Nonetheless, shyness should not be used as an excuse for avoiding in-person contact. Counselors and their clients can recognize shyness as an acquired condition, not a permanent one. Babies are not shy. They scream for what they want. Somewhere along the way, some children learn to be socially passive and this makes job hunting, and "social" tasks such as information interviewing, much harder than they should be.

Most people are probably shy at one time or another. Situations can be found in which any person may feel intimidated. What do non-shy people do when faced with shy-type feelings? They speak up anyway and risk saying something wrong, because they know it's the only way you learn for the next time.

So, shy clients must be nudged into the social arenas and coaxed to engage others, even though it scares them. That is why information interviewing has proven to be such an all-purpose useful tool of our trade. It is a non-threatening way to engage women and men in the job market, learn the languages of fields a person may want to enter, and become comfortable with conversations. In short, information interviewing can help anyone gradually overcome the shyness affliction.

Self-proclaimed shy individuals may have a great deal to gain from overcoming their shyness. People who tend to spend time alone develop skills from working by themselves (researching, introspecting, organizing themselves) that they can add to their newly developing social skills. Looking at it in reverse, talkative, social people may have a harder time acquiring the "alone skills".

Shyness can be a preference rather than a fixed condition. Working alone or with small groups of people may represent a shy person’s comfort zone. However, in a marketplace that is chaotic (and this is looking more and more like a permanent feature of any job market), a job hunter must broaden her/his comfort zone to include many different work environments in order to have the greatest number of job opportunities. That does not mean you have to be ready to adapt to the frenzied wildness of the New York Stock Exchange trading floor. But it does mean that learning to be un-shy in a variety of offices or work settings will be helpful.

Shyness seems to grab a hold of us in adolescence, and for some people it holds on a long time. There are any number of possible contributing factors - parents who do not communicate with their children, destructive peer groups, physical conditions that lead to being teased, being left alone a lot, and others. Shyness can result from many sources.

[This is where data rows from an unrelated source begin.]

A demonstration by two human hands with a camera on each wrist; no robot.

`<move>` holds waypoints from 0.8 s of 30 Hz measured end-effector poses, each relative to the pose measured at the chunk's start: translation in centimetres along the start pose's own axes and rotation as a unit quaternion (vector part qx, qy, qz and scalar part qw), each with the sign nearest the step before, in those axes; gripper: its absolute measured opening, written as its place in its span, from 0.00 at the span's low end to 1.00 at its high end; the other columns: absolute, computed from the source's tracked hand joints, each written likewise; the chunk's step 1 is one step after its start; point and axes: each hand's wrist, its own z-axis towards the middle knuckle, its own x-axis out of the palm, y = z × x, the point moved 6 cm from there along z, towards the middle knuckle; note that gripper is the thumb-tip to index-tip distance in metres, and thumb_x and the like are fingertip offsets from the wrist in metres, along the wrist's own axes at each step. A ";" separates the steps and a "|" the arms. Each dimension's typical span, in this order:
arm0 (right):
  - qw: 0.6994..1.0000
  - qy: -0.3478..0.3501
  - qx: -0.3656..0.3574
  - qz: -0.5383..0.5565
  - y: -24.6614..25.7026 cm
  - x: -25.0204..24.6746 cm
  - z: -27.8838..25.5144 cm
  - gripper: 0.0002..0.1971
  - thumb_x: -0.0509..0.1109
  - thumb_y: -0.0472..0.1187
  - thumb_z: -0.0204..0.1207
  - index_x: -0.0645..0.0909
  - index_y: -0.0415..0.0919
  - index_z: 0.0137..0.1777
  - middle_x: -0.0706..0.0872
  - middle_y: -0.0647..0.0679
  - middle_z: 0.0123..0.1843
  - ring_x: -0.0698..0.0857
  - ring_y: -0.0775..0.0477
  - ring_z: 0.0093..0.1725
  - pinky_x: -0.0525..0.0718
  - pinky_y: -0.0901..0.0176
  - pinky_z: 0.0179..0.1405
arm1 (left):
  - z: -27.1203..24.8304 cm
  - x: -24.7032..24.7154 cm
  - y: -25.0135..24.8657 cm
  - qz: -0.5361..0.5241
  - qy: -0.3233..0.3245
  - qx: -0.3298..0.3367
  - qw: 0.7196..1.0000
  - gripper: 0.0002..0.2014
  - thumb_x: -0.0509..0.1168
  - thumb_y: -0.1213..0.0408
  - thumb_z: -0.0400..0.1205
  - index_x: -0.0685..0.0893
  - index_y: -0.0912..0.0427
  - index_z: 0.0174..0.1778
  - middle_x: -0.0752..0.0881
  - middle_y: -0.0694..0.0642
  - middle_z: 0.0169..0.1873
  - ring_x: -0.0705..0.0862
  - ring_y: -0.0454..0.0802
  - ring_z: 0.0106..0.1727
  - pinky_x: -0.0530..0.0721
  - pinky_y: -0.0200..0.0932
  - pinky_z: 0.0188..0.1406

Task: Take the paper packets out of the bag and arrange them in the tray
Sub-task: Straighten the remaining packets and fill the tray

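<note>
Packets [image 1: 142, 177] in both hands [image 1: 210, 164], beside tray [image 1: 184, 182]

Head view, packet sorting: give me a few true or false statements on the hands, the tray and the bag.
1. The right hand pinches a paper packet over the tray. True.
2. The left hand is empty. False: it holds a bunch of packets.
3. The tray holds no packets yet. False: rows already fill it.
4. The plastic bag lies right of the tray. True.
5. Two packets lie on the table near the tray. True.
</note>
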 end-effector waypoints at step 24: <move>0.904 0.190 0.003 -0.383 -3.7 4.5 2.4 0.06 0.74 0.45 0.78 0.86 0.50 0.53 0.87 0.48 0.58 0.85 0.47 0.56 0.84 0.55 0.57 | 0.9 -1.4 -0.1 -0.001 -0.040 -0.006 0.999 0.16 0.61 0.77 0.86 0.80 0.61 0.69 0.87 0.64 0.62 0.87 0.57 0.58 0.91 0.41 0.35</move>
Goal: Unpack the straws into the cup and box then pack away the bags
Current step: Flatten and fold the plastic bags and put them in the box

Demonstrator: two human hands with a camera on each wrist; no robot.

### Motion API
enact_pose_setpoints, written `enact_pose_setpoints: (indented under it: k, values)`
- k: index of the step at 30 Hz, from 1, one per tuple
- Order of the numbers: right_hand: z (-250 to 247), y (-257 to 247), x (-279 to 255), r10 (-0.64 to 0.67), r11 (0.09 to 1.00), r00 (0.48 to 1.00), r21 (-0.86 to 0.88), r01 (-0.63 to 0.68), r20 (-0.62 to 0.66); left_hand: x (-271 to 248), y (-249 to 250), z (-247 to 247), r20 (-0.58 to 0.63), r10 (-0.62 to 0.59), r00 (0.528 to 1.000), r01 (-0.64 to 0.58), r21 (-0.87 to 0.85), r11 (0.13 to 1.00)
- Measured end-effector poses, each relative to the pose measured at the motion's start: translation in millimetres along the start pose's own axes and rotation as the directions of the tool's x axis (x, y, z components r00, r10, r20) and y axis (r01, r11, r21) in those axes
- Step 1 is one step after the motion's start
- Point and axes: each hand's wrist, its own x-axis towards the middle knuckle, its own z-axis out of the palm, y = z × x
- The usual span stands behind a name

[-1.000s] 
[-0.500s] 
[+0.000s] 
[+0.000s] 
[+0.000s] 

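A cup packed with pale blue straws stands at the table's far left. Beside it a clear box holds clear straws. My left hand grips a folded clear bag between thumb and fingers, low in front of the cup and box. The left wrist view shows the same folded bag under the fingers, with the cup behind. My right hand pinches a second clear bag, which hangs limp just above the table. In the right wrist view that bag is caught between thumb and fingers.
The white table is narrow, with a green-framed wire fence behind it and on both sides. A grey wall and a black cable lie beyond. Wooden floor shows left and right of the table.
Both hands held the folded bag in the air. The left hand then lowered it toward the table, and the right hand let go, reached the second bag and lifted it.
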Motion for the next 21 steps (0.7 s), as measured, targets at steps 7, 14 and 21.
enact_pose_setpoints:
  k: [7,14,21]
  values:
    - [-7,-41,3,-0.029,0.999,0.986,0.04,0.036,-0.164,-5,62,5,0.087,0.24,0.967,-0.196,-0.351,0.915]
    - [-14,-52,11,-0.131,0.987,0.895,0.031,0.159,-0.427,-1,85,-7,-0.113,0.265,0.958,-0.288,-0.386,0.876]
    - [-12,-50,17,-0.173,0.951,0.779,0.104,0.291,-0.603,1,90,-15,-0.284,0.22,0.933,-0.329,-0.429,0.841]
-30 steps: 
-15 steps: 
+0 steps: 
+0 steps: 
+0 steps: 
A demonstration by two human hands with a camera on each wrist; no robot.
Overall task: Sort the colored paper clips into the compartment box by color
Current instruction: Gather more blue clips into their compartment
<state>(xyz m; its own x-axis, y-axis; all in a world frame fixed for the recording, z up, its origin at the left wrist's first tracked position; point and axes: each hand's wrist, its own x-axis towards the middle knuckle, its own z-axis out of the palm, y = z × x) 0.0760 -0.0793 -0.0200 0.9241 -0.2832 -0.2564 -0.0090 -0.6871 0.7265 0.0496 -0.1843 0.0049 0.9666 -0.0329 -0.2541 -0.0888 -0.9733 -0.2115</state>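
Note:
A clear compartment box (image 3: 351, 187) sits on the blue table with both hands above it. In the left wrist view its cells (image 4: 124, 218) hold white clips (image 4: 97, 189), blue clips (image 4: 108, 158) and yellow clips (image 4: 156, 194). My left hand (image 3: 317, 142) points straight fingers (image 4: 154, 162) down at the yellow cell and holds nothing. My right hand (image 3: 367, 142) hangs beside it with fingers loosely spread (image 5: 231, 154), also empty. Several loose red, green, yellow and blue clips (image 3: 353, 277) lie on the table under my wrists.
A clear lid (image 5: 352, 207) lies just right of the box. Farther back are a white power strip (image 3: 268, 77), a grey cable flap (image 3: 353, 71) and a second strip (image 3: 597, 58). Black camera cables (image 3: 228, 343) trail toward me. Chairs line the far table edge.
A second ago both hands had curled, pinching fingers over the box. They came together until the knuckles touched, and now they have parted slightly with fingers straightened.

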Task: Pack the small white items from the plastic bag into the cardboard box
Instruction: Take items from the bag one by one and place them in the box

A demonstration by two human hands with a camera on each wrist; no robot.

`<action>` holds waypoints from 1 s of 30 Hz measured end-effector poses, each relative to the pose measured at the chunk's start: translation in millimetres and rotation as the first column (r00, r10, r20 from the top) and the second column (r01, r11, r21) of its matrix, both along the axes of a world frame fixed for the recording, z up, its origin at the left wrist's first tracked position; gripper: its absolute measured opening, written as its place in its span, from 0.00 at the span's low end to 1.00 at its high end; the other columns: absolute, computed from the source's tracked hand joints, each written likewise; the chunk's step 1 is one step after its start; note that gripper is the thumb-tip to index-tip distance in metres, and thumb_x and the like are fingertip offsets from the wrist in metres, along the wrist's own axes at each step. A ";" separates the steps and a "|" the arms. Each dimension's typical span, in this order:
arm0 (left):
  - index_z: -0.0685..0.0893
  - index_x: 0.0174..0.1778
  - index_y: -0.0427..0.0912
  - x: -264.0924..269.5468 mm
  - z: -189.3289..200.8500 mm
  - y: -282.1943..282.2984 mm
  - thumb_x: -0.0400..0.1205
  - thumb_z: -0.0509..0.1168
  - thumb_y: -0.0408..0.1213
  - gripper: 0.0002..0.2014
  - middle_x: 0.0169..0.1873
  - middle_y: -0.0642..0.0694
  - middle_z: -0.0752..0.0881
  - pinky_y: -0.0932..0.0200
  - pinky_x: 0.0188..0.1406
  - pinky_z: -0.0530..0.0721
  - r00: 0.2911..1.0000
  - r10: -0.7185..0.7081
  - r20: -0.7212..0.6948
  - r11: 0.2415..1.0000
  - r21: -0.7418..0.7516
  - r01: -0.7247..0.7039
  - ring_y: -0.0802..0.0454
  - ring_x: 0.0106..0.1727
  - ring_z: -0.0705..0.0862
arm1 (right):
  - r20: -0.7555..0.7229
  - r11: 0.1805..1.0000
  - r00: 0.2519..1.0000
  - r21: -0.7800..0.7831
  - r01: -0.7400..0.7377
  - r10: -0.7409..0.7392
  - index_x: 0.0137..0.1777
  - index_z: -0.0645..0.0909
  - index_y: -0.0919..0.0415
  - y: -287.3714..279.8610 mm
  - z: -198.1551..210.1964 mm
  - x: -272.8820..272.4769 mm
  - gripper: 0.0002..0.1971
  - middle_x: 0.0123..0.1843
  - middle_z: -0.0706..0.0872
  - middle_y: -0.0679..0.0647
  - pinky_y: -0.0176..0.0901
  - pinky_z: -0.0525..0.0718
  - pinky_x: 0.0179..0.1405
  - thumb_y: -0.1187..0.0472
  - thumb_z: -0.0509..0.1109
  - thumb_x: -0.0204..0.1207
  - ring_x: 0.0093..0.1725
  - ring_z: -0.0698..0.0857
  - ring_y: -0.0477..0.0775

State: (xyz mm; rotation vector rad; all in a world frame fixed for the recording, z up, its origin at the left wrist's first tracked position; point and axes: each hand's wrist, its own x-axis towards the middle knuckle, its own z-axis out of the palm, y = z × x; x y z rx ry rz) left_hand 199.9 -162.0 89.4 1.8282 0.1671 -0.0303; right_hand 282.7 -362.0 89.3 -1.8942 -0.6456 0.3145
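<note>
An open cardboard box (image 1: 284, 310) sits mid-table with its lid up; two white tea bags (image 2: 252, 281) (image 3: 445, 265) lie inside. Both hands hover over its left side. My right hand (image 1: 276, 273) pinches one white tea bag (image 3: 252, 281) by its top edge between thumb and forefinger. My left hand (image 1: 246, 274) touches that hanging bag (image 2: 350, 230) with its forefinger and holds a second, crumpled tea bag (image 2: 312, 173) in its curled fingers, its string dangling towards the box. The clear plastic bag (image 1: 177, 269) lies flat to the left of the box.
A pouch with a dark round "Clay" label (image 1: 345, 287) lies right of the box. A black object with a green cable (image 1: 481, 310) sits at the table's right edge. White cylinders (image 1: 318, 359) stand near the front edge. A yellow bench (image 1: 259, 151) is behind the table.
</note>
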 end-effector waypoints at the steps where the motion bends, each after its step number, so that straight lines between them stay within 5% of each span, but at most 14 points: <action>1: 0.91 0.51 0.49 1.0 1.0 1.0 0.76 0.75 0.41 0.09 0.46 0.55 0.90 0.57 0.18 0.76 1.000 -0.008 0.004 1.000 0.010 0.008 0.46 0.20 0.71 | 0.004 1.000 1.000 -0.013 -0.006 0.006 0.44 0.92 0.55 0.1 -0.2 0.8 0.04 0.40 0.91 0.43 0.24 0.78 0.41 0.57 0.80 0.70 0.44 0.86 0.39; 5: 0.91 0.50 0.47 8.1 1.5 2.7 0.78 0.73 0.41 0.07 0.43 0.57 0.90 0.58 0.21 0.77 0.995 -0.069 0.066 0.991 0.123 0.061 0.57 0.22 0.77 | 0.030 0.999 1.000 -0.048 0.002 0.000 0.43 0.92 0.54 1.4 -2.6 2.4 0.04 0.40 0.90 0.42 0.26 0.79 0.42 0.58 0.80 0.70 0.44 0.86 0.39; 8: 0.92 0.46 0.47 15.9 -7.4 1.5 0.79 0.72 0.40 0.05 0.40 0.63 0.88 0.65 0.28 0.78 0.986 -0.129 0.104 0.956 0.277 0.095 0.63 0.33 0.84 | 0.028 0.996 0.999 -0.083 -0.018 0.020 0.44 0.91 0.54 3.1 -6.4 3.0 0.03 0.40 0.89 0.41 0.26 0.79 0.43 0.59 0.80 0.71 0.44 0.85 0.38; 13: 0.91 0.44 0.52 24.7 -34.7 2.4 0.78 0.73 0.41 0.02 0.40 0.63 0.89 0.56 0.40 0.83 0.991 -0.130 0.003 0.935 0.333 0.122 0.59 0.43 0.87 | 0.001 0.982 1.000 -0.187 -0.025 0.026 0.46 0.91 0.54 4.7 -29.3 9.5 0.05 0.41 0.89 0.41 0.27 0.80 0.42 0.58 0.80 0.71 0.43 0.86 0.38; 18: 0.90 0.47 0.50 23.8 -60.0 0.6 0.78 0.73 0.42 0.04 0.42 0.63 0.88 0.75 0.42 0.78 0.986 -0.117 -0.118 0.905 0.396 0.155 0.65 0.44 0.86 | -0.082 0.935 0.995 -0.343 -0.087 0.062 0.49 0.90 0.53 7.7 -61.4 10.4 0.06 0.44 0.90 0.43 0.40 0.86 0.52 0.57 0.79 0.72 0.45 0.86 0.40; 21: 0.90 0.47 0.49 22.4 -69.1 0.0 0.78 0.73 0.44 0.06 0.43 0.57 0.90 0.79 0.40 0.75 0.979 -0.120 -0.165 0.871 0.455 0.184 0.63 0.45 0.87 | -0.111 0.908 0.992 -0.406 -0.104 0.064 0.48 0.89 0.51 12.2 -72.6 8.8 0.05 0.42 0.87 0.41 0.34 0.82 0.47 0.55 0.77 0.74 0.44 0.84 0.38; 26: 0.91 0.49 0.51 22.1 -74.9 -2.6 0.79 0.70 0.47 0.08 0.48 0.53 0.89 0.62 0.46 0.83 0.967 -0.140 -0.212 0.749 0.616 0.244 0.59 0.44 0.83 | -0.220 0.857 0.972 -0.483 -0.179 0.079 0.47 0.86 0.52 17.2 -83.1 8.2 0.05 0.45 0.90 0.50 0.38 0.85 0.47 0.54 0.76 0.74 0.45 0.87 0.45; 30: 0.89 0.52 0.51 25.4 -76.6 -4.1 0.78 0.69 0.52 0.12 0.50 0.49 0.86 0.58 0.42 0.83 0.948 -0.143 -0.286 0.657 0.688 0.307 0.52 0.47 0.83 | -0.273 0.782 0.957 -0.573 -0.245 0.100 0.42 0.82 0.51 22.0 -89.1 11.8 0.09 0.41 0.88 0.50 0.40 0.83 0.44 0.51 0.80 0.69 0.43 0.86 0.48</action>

Clients may spend years climbing back from early social difficulties. Sometimes they stay rooted in their state of shyness, by practicing "staying away" from social situations. Thus, they make it harder on themselves. When faced with job hunting, they dread the thought of interviews, information or otherwise.

This makes the job search the absolutely perfect time to help shy clients overcome their self-learned condition. Job searching is intensely social and that will be a good thing for your shynik clients, because they need to be faced with the utter necessity of engaging other people. There is no choice. You want a job. You gotta meet people. Nobody gets hired by writing letters or burying oneself in the library doing research. Some people try awfully hard to do it that way, but it doesn’t work, they get no work and they cry a lot.

Shyness is like a lot of human difficulties. It can be overcome with practice, practice, practice. Put yourself in a hundred party or social situations with people you don’t know, commit yourself to meeting and talking with ten new people at each occasion, and presto, your skills will begin to improve. Arrange and conduct X number of information interviews per week and you will become more comfortable in the job market. Each week, introduce yourself to people who are a little more difficult to approach.

People don_t bite. Most often they are friendly. Often they are helpful. Shyness just gets in the way, hindering a person’s career progress. Counselors can help their clients make shyness a part of their past and social ease a key to their present.